Microsoft Challenge Handshake Authentication Protocol v1

Updated: October 21, 2008

Applies To: Windows Server 2008, Windows Server 2008 R2

Microsoft Challenge Handshake Authentication Protocol (MS-CHAP), also known as MS-CHAP version 1, is a nonreversible, encrypted password authentication protocol. The challenge handshake process works as follows:

  1. The authenticator — the network access server (NAS) or the server running Network Policy Server (NPS) — sends a challenge to the access client that consists of a session identifier and an arbitrary challenge string.

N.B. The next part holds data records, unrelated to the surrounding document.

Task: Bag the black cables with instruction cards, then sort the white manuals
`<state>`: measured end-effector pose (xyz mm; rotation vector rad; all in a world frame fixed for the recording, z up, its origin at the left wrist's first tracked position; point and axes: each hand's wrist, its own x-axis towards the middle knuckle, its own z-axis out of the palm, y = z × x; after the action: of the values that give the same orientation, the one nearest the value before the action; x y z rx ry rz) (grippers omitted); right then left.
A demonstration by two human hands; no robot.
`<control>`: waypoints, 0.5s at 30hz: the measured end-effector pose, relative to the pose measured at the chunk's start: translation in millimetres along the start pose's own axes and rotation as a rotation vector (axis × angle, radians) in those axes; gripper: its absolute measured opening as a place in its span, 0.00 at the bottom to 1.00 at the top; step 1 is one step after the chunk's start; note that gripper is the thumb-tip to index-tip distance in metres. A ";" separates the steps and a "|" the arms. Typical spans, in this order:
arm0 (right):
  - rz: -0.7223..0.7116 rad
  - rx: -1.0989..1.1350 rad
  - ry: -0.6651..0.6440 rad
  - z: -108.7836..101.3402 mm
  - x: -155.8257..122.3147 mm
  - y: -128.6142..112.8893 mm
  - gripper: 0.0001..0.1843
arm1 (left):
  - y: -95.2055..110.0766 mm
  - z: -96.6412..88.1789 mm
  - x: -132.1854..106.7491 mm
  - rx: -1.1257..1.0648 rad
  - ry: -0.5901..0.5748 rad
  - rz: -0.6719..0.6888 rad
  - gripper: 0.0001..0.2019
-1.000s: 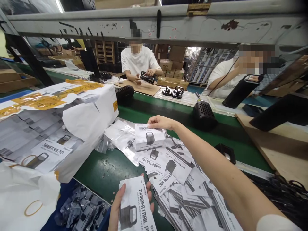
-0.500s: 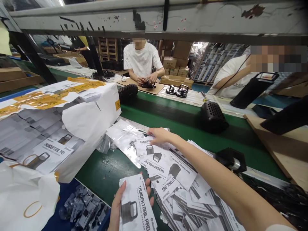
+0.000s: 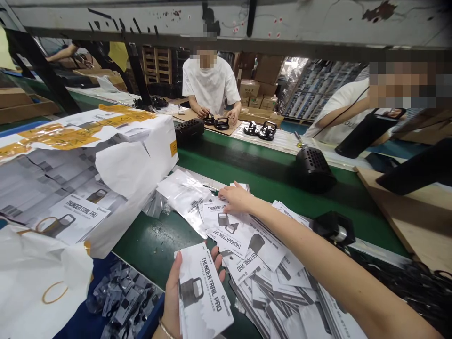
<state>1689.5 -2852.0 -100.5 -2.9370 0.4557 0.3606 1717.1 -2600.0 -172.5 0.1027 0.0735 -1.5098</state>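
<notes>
My left hand [image 3: 173,294], at the bottom centre, is closed around a small stack of white booklets [image 3: 205,292] printed "Thunder Trail Pro" with a speaker picture. The thumb lies along the near edge and the fingers show behind the far edge. Farther up, my right hand [image 3: 237,197] rests on the far end of a loose pile of the same booklets [image 3: 282,282]. Its fingers look bent but apart, touching the top booklet [image 3: 217,214]; the fingertips are partly hidden. Clear plastic bags [image 3: 183,195] lie just left of that hand.
A torn white carton [image 3: 141,160] of booklets stands left, above a blue bin [image 3: 141,325] of bagged cables [image 3: 123,296]. Black speaker bodies [image 3: 312,169] sit on the green conveyor belt [image 3: 243,162]. Opposite, a person [image 3: 212,84] handles black parts; another person [image 3: 339,113] works right.
My left hand has tilted the booklet stack slightly, and more of my wrist shows. My right hand stays at the same part of the pile. The person opposite has spread their hands apart.
</notes>
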 end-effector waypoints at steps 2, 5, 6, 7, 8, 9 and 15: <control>-0.017 -0.020 -0.018 -0.7 -3.1 -1.8 0.20 | 0.5 0.1 -1.4 -0.006 -0.034 0.003 0.32; -0.054 -0.057 -0.019 -4.8 -13.5 -9.3 0.21 | 0.5 0.4 -4.0 -0.006 -0.032 0.012 0.33; -0.100 -0.079 -0.018 -6.1 -18.3 -13.7 0.22 | 0.4 0.7 -4.7 -0.004 -0.019 0.014 0.33; -0.159 -0.117 -0.019 -6.8 -23.2 -19.0 0.23 | 0.2 1.2 -5.1 0.001 -0.003 0.016 0.32; -0.218 -0.175 -0.022 -6.8 -27.8 -24.8 0.24 | 0.0 1.8 -5.4 0.004 0.015 0.021 0.31; -0.268 -0.242 -0.029 -6.0 -31.7 -30.8 0.24 | -0.4 2.5 -5.4 0.008 0.034 0.029 0.30; -0.302 -0.404 -0.060 14.5 -33.5 -58.2 0.10 | -3.3 5.2 -5.7 0.025 0.138 0.094 0.27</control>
<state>1673.7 -2785.2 -99.5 -3.2975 -0.0855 0.5536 1713.4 -2595.1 -166.8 0.2278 0.1580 -1.4089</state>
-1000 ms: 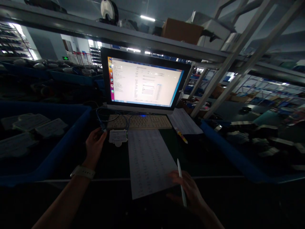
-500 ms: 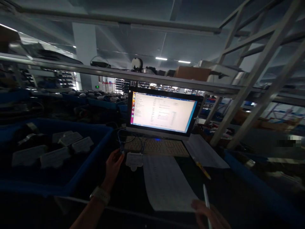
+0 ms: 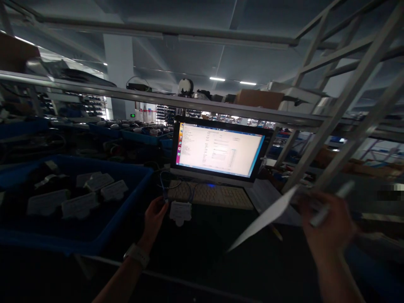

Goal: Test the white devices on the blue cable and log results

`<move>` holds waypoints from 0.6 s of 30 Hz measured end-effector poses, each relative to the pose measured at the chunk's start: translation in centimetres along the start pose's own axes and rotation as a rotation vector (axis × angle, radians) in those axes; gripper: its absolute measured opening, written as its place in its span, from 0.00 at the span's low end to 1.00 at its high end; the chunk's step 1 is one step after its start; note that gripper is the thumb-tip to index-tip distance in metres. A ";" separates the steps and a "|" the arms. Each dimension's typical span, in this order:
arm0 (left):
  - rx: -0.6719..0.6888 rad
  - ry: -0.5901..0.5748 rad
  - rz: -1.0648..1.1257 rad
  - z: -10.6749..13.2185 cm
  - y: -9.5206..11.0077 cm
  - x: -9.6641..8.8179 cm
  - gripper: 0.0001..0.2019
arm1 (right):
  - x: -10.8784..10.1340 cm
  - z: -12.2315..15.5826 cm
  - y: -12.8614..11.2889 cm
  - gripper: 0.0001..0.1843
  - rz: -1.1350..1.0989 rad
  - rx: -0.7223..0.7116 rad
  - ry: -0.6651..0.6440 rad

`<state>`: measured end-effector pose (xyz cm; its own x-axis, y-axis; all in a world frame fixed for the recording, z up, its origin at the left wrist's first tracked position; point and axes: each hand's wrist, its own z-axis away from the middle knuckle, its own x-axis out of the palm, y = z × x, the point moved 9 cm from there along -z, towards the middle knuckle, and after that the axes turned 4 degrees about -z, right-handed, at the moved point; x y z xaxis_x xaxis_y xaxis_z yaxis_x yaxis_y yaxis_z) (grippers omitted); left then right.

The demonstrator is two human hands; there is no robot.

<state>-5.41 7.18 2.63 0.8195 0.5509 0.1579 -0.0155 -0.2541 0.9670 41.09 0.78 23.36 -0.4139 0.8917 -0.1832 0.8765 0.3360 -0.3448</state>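
My left hand rests on the dark bench with fingers pinched on the blue cable's plug, right beside a small white device in front of the keyboard. My right hand is raised at the right, blurred by motion, closed on a white pen and on a printed sheet of paper lifted edge-on off the bench. A lit monitor stands behind the keyboard.
A blue bin at the left holds several white devices. Another paper sheet and a yellow pen lie right of the keyboard. A metal shelf rail with a cardboard box runs overhead; slanted frame struts stand at right.
My right hand has lifted the sheet off the bench and swung it up to the right with the pen. The view has tilted upward. My left hand stays by the white device.
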 end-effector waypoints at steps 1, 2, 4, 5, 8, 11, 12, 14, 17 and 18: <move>0.006 0.004 -0.007 0.0 0.0 0.0 0.25 | 2.1 -1.4 -0.7 0.17 -0.027 -0.023 -0.078; 0.013 0.011 -0.012 0.0 0.1 -0.1 0.25 | 3.4 -2.7 -1.3 0.16 -0.030 -0.036 -0.092; 0.023 0.029 -0.015 -0.1 0.0 -0.4 0.25 | 4.3 -5.0 -2.6 0.11 -0.008 -0.071 -0.066; 0.027 0.036 -0.014 -0.1 0.0 -0.5 0.25 | 3.6 -5.8 -3.2 0.10 0.009 -0.093 0.010; 0.036 0.052 -0.014 -0.2 0.0 -0.6 0.26 | -1.1 -5.9 -5.1 0.09 0.011 -0.207 0.342; 0.027 0.064 -0.020 -0.3 -0.1 -0.6 0.27 | -4.9 -2.3 -6.3 0.09 -0.060 -0.383 0.544; 0.022 0.065 -0.021 -0.3 -0.1 -0.6 0.27 | -5.1 -0.8 -6.3 0.08 -0.091 -0.438 0.509; 0.017 0.055 -0.020 -0.3 -0.1 -0.4 0.27 | -3.1 2.6 -5.7 0.07 -0.145 -0.497 0.250; 0.016 0.024 -0.028 -0.1 0.0 -0.1 0.26 | 2.3 9.5 -4.7 0.09 -0.214 -0.590 -0.216; 0.015 0.018 -0.035 0.0 0.1 -0.1 0.26 | 4.0 11.7 -4.2 0.09 -0.235 -0.594 -0.344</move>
<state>-5.48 7.17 2.70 0.8087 0.5742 0.1275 0.0221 -0.2463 0.9689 32.82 -0.60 13.27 -0.5763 0.6625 -0.4785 0.6997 0.7025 0.1298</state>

  2. The access client sends a response that contains the user name and a nonreversible encryption of the challenge string, the session identifier, and the password.

  3. The authenticator checks the response and, if valid, the user credentials are authenticated.

If you use MS-CHAP as the authentication protocol, then you can use Microsoft Point-to-Point Encryption (MPPE) to encrypt the data sent on the PPP or PPTP connection.

MS-CHAP version 2 provides stronger security for network access connections than MS-CHAP. Consider using MS-CHAP version 2 instead of MS-CHAP.

To enable MS-CHAP-based authentication, you must do the following:

  1. Enable MS-CHAP as an authentication protocol on the network access server.

  2. Enable MS-CHAP on the appropriate network policy in NPS.

  3. Enable MS-CHAP on the access client.

Following are additional things to consider before deploying MS-CHAP:

  • By default in Windows Server 2008, MS-CHAP v1 does not support LAN Manager authentication. If you want to allow the use of LAN Manager authentication with MS-CHAP v1 for older operating systems such as Windows NT 3.5x and Windows 95, see NPS: LAN Manager Authentication.

  • If MS-CHAP v1 is used as the authentication protocol, a 40-bit encrypted connection cannot be established if the user password is larger than 14 characters. This behavior affects both dial-up and VPN-based remote access and demand-dial connections.